Graph Neural Networks

\[ \begin{aligned} h_v^{(0)} =& x_v \\ h_v^{(k+1)} =& \sigma(W_k \sum_{u\in N(v)} \frac{h_u^{(k)}}{|N(v)|} + B_k h_v^{(k)}), ∀k \in \{ 0,...,k-1 \}\\ z_v =& h_v^{(K)}(\text{Final node embedding})\\ \end{aligned} \]

\(H^{(k)}=[h_1^{(k)},...,h_{|V|}^{(k)}]^T\),则\(\sum_{u \in N_v} h_u^{(k)}=A_{v,:}H^{(k)}\)

A 为一个稀疏的单位矩阵,Example:\(\begin{bmatrix} 1 & 0 & ... & 0 & 1 & 0 \\ 1 & 0 & ... & 0 & 1 & 0 \\ ... \\ 1 & 0 & ... & 0 & 1 & 0 \\ \end{bmatrix}\)

设对角矩阵(diagonal matrix)\(D\),即\(D_{v,v}=Deg(v)=|N(v)|\),则\(D_{v,v}^{-1}=1/|N(v)|\).

Therefore,\(\sum_{u \in N(v)} \frac{h_u^{(k-1)}}{|N(v)|} \rightarrow H^{(k+1)} = D^{-1}AH^{(k)}\)

so,$H^{(k+1)} = \sigma (D^{-1} A H^{(k)} W_k^T + H^{(k)} B_k^T) $

Graph unsupervised training

Graph supervised training

import torch
from torch.nn import Linear
from torch_geometric.nn import GCNConv

class GCN(torch.nn.Module):
    def __init__(self):
        super().__init__()
        torch.manual_seed(1234)
        self.conv1 = GCNConv(dataset.num_features, 4)
        self.conv2 = GCNConv(4, 4)
        self.conv3 = GCNConv(4, 2)
        self.classifier = Linear(2, dataset.num_classes)

    def forward(self, x, edge_index):
        h = self.conv1(x, edge_index)
        h = h.tanh()
        h = self.conv2(h, edge_index)
        h = h.tanh()
        h = self.conv3(h, edge_index)
        h = h.tanh()  # Final GNN embedding space.

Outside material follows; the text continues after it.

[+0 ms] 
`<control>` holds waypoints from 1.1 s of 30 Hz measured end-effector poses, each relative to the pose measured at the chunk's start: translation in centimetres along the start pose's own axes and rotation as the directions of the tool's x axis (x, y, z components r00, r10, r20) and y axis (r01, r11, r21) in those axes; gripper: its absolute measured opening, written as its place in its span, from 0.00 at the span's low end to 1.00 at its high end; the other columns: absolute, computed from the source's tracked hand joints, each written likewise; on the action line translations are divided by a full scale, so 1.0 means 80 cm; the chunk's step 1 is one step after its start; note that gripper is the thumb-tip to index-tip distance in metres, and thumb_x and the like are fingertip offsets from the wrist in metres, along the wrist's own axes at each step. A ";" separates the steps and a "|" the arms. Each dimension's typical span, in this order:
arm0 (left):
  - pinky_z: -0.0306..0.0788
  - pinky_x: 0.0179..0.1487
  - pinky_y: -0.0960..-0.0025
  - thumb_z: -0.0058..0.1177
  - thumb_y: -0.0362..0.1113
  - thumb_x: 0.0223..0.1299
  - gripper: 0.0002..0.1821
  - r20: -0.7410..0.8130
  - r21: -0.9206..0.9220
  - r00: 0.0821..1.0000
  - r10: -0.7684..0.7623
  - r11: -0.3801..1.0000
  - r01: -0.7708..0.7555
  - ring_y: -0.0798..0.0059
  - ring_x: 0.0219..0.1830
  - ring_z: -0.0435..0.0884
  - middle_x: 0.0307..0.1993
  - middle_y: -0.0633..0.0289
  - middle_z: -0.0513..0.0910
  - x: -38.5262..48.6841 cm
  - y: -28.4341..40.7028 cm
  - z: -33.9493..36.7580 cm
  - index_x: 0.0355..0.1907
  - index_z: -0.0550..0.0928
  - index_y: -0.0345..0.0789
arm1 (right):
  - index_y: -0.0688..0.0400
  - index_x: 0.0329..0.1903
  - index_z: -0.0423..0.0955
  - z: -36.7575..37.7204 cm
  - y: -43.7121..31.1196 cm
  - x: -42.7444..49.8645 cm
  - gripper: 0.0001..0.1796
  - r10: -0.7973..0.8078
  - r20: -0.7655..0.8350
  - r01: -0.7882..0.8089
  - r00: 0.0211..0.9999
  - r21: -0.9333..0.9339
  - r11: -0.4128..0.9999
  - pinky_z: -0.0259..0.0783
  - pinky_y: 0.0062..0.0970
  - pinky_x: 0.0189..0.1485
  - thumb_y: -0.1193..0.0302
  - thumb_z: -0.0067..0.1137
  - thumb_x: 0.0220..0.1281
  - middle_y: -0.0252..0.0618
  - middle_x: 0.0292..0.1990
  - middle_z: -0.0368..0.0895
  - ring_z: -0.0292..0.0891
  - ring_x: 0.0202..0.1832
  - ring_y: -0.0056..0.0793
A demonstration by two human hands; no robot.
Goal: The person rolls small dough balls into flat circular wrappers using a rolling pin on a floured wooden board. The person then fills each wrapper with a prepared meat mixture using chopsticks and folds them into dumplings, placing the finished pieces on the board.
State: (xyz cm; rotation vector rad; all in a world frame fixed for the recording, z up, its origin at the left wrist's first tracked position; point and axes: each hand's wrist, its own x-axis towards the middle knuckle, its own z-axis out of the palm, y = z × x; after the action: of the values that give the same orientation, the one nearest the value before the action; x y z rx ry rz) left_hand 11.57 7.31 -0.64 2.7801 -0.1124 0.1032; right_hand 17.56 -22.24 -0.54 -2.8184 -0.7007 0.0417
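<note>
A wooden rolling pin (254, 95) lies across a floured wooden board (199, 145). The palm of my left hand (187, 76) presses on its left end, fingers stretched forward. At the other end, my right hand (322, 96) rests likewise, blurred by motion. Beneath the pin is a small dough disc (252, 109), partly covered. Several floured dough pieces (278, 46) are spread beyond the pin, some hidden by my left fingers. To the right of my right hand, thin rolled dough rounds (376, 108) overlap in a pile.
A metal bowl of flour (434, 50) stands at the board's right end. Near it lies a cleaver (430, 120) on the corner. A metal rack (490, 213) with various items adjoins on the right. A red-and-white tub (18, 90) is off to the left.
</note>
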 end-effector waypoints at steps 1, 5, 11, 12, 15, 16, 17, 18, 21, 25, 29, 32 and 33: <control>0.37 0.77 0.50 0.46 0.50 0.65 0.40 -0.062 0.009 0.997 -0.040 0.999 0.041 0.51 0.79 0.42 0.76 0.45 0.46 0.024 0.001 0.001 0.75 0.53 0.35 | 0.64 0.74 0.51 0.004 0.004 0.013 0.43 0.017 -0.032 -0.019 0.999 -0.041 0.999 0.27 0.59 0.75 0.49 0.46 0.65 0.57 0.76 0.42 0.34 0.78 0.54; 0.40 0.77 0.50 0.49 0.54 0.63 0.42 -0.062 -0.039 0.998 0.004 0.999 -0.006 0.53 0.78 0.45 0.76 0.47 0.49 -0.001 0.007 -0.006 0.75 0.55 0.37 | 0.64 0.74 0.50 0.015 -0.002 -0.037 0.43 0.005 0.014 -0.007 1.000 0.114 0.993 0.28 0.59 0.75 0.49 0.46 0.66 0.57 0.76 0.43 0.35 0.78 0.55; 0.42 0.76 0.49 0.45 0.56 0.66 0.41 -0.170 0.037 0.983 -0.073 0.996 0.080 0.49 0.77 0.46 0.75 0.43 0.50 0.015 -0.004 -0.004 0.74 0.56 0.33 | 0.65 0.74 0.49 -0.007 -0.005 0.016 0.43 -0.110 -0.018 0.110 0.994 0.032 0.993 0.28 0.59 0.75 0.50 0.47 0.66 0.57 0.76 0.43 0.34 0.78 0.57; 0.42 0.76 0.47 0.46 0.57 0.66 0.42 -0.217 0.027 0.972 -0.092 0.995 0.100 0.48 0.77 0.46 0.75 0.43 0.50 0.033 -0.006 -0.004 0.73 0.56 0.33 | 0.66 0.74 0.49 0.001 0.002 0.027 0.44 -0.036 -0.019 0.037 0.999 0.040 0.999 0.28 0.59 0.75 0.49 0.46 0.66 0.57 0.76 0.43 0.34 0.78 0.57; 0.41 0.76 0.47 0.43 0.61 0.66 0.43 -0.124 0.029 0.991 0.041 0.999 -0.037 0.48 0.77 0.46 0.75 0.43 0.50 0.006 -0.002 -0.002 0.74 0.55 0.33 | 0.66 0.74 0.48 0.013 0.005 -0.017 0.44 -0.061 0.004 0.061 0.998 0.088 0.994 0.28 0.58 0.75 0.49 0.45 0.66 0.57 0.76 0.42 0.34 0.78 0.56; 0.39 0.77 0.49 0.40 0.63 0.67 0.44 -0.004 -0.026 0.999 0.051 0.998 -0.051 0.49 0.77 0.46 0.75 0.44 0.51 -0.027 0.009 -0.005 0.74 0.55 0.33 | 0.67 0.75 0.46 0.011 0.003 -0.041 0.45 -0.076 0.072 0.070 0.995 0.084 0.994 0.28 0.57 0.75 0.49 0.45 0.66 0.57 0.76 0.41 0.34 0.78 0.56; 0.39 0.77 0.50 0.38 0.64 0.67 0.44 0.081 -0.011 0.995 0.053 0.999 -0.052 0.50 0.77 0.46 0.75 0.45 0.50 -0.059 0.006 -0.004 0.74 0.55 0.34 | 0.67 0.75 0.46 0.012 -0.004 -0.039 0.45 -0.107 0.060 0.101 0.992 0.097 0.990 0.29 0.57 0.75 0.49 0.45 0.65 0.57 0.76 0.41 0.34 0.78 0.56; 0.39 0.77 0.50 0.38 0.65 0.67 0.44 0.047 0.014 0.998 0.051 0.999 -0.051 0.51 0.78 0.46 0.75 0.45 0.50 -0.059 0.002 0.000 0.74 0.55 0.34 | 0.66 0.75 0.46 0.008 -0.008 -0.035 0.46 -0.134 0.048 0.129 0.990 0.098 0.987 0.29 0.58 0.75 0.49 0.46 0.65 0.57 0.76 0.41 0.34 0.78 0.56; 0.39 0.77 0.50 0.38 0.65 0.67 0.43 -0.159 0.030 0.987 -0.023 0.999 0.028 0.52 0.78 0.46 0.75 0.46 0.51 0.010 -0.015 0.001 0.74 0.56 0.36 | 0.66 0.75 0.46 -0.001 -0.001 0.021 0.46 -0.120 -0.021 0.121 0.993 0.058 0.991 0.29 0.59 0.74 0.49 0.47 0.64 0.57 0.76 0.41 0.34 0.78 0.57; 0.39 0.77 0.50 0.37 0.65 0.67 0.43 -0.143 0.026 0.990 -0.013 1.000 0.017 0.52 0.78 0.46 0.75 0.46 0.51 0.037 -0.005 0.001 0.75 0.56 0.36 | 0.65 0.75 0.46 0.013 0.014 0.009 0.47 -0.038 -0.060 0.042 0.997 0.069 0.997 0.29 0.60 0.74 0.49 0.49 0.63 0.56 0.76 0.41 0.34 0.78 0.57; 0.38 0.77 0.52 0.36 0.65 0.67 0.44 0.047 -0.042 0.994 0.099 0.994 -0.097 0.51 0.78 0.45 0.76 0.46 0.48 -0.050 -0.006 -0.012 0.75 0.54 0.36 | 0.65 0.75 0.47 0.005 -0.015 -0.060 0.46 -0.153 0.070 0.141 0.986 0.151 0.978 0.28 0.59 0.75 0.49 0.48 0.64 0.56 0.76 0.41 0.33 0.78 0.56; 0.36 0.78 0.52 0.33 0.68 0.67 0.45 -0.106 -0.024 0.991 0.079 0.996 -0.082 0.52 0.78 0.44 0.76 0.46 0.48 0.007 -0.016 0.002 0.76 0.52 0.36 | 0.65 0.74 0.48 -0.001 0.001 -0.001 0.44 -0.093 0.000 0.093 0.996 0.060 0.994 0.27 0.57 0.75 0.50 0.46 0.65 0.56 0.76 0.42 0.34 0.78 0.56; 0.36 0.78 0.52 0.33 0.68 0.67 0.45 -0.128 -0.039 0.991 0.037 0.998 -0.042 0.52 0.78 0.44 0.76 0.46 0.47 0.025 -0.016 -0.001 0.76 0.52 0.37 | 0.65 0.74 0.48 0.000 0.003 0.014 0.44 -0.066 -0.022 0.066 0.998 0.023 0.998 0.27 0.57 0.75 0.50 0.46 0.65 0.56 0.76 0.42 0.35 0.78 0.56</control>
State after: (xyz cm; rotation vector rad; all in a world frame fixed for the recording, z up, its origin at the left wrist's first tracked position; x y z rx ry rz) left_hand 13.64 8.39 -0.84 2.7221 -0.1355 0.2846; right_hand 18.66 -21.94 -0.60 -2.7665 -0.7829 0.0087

        # Apply a final (linear) classifier.
        out = self.classifier(h)

        return out, h

model = GCN()

_, h = model(data.x, data.edge_index)
print(f'Embedding shape: {list(h.shape)}')

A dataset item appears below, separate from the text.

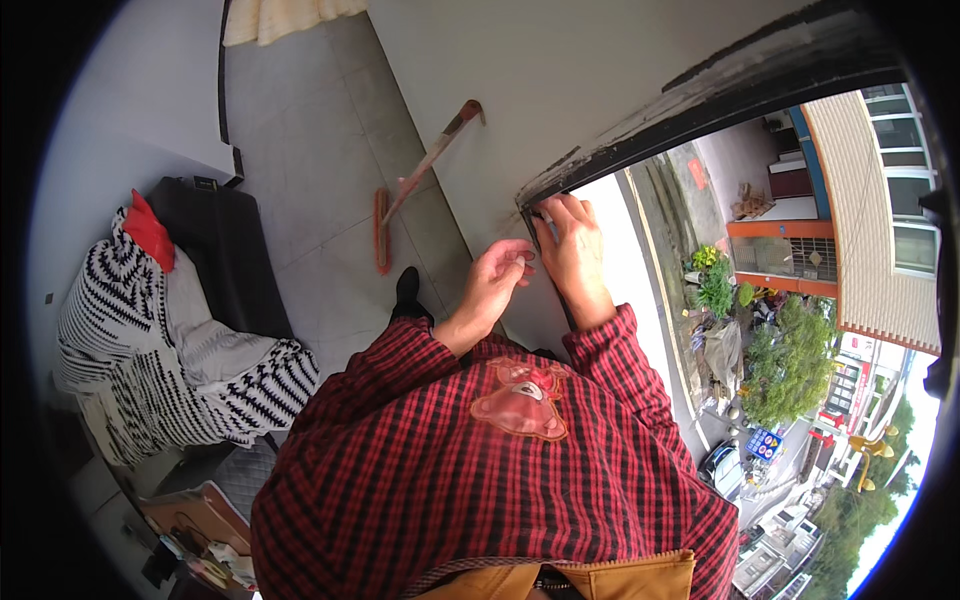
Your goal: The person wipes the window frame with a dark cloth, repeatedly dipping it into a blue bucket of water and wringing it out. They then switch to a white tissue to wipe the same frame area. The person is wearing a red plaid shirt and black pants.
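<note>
My right hand (576,255) is at the lower corner of a dark window frame (637,142), its fingertips pinching something small and pale that I cannot make out. Just left of it, my left hand (495,283) is held before the wall, fingers curled and apart, with nothing visible in it. Around the frame the pale wall (517,97) shows black and whitish smears. Both forearms are in red and black checked sleeves.
A red-handled broom (431,161) leans on the wall over the tiled floor (315,150). At left stands a black sofa (232,247) with a black and white patterned blanket (120,330) and a red cushion (148,231). Outside the window are a street, plants and buildings.
</note>
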The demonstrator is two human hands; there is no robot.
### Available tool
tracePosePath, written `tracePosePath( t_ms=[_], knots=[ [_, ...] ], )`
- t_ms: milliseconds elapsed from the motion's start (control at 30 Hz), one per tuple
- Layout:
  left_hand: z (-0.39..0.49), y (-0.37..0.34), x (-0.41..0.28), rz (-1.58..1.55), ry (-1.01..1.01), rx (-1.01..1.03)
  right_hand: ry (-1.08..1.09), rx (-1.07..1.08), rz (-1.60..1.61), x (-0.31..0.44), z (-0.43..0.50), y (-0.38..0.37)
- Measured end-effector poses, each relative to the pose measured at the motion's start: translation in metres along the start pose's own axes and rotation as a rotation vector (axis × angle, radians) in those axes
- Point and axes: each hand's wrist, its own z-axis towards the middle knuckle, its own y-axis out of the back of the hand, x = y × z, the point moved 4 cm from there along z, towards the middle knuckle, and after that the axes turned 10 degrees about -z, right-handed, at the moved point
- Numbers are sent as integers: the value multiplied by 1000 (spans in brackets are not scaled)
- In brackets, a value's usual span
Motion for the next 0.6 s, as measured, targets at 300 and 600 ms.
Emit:
tracePosePath(
  t_ms=[300, 600],
  knots=[
    [4, 2, 1, 17, 51, 5, -86, 23, 99, -2, -11, 0],
    [3, 4, 3, 45, 57, -28, 79, 32, -139, -6, -8, -3]
  ],
)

visualize(h, color=data.y)

根据上述,GNN的目标是获取一个输入图\(G=(\mathbb{V,E})\),其中每个节点\(v_i \in \mathbb{V}\)都有一个输入特征向量\(X_i\),以此学习一个函数$f_G : \mathbb{V} \times \mathbb{R}^{d_1} \to \mathbb{R}^{d_2} $,该函数接收一个节点及其特征向量以及图结构,并输出一个嵌入,即一个以对我们的下游任务有用的方式表示该节点的向量。

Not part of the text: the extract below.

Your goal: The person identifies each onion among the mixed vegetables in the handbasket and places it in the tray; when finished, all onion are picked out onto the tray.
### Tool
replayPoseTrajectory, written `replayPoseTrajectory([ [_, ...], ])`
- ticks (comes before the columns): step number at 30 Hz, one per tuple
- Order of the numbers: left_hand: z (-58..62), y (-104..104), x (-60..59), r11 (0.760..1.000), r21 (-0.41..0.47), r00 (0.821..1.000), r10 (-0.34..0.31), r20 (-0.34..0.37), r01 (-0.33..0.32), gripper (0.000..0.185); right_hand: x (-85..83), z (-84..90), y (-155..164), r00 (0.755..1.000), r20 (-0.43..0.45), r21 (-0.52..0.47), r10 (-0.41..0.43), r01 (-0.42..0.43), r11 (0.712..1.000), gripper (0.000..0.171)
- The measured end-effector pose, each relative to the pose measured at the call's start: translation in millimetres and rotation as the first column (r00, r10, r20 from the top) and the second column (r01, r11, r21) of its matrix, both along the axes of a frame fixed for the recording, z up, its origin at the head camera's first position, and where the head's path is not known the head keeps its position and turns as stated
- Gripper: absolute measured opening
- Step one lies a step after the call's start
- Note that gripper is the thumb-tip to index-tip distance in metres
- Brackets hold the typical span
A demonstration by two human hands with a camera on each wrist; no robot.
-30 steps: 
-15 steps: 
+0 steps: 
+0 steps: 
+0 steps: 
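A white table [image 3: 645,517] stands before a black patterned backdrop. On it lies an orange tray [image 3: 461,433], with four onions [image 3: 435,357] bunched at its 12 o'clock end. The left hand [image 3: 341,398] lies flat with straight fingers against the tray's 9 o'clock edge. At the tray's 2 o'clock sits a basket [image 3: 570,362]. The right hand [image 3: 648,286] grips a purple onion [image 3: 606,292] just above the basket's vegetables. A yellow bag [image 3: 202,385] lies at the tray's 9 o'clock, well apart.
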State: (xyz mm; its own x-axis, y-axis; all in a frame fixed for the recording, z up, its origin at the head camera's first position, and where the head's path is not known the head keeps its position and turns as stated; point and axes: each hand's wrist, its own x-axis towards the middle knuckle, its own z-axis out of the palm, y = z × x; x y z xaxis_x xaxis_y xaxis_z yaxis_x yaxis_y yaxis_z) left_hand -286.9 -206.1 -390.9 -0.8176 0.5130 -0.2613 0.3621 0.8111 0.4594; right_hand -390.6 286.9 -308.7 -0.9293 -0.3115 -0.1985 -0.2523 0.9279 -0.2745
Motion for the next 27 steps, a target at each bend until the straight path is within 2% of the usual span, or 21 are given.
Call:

criterion = torch.nn.CrossEntropyLoss()  # Define loss criterion.
optimizer = torch.optim.Adam(model.parameters(), lr=0.01)  # Define optimizer.

def train(data):
    optimizer.zero_grad()  # Clear gradients.
    out, h = model(data.x, data.edge_index)  # Perform a single forward pass.
    loss = criterion(out[data.train_mask], data.y[data.train_mask])  # Compute the loss solely based on the training nodes.
    loss.backward()  # Derive gradients.
    optimizer.step()  # Update parameters based on gradients.

    accuracy = {}
    # Calculate training accuracy on our four examples
    predicted_classes = torch.argmax(out[data.train_mask], axis=1) # [-0.6, 0.2, 0.7, 0.1] -> 2
    target_classes = data.y[data.train_mask]
    accuracy['train'] = torch.mean(
        torch.where(predicted_classes == target_classes, 1, 0).float())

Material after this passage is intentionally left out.